ECLI:NL:CRVB:2013:1149
Centrale Raad van Beroep
- Hoger beroep
- Rechtspraak.nl
Weigering WW-uitkering na ongevraagd ontslag wegens plichtsverzuim
In deze zaak heeft de Centrale Raad van Beroep op 24 juli 2013 uitspraak gedaan in hoger beroep over de weigering van een WW-uitkering aan appellant, die na ongevraagd ontslag een uitkering op grond van de Ziektewet ontving. Het UWV had de WW-uitkering geweigerd op basis van de stelling dat appellant verwijtbaar werkloos was geworden. De rechtbank oordeelde dat het UWV terecht had aangenomen dat er een dringende reden voor het ontslag was, zoals bedoeld in artikel 7:678 van het Burgerlijk Wetboek. Appellant was in dienst bij de gemeente Bunschoten en had zich tijdens een personeelsuitje schuldig gemaakt aan ongewenste intimiteiten, wat leidde tot een onderzoek en uiteindelijk tot zijn ontslag op grond van plichtsverzuim.
De Raad heeft vastgesteld dat het college van burgemeester en wethouders van de gemeente Bunschoten adequaat heeft gehandeld door een onderzoek in te stellen naar de klachten over appellant.

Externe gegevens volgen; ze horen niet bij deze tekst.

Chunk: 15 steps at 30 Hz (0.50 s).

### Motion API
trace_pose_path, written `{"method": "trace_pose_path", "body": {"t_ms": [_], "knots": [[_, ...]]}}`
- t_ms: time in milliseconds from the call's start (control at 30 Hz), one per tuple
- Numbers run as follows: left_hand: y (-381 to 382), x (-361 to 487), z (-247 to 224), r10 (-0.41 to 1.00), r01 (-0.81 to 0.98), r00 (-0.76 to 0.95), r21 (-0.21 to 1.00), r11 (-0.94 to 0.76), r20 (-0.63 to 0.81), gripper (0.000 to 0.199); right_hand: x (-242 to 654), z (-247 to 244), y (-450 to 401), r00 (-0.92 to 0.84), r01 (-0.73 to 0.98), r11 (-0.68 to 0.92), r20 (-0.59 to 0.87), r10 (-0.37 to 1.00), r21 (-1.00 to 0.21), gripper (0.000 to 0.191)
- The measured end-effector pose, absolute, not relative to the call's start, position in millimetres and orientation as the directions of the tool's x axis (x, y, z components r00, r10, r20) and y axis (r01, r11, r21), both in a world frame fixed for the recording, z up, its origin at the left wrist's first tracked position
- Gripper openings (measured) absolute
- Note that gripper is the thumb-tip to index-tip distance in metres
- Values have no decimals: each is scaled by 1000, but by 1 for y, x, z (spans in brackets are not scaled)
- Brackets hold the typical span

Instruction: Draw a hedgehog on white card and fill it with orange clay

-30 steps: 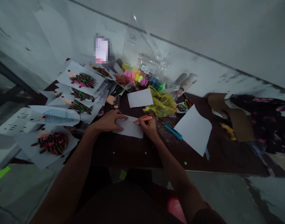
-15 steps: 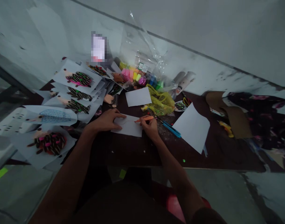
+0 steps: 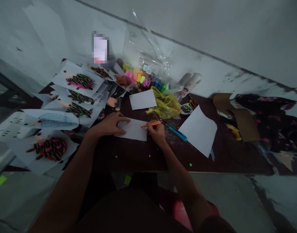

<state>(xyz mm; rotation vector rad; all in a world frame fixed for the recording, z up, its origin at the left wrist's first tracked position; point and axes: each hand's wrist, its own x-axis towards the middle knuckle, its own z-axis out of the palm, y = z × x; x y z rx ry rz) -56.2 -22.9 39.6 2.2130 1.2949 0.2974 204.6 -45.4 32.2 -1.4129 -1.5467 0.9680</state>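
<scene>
A small white sheet of paper lies on the dark table in front of me, with a thin curved orange line on it. Across its left edge rests my left hand, thumb and fingers spread apart and pressing the sheet down. My right hand pinches an orange pen at the right side of the sheet. The pen's tip touches the paper at or close to the right end of the line. Just right of this hand lies a blue utility knife.
Hedgehog pictures are stacked at left. A clear bag of coloured clay, a yellow plastic bag and a blank card lie behind the sheet. Rightward are a larger white sheet, brown cardboard and a yellow tool.
The pen tip has moved a little to the right, and the orange curve looks longer. My left hand stays on the paper. The whole view has shifted slightly.
</scene>
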Motion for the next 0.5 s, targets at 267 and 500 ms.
{"method": "trace_pose_path", "body": {"t_ms": [267, 500], "knots": [[-24, -56, 42, 853, 729, 514, 570, -379, -89, 62, 207, 33, -50, -30, 375, 61, 54, 998, -925, 25], [-24, -56, 43, 856, 730, 509, 573, -373, -92, 62, 209, 32, -53, -22, 372, 52, 48, 999, -927, 26]]}}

De rechtbank oordeelde dat het college niet kon worden verweten dat het ontslag niet onmiddellijk was gegeven, aangezien appellant de gelegenheid had gekregen om zijn zienswijze te geven. De Raad bevestigde dat het gedrag van appellant een dringende reden vormde voor ontslag, en dat het UWV terecht de WW-uitkering had geweigerd. De Raad concludeerde dat er geen omstandigheden waren die de dringendheid van de ontslagreden in twijfel trokken, en dat de aangevallen uitspraak van de rechtbank terecht was.
De uitspraak benadrukt het belang van zorgvuldig handelen door werkgevers bij het onderzoeken van klachten en het nemen van disciplinaire maatregelen. De Raad bevestigde dat de beslissing van het UWV om de WW-uitkering te weigeren, in lijn was met de wetgeving en de feiten van de zaak.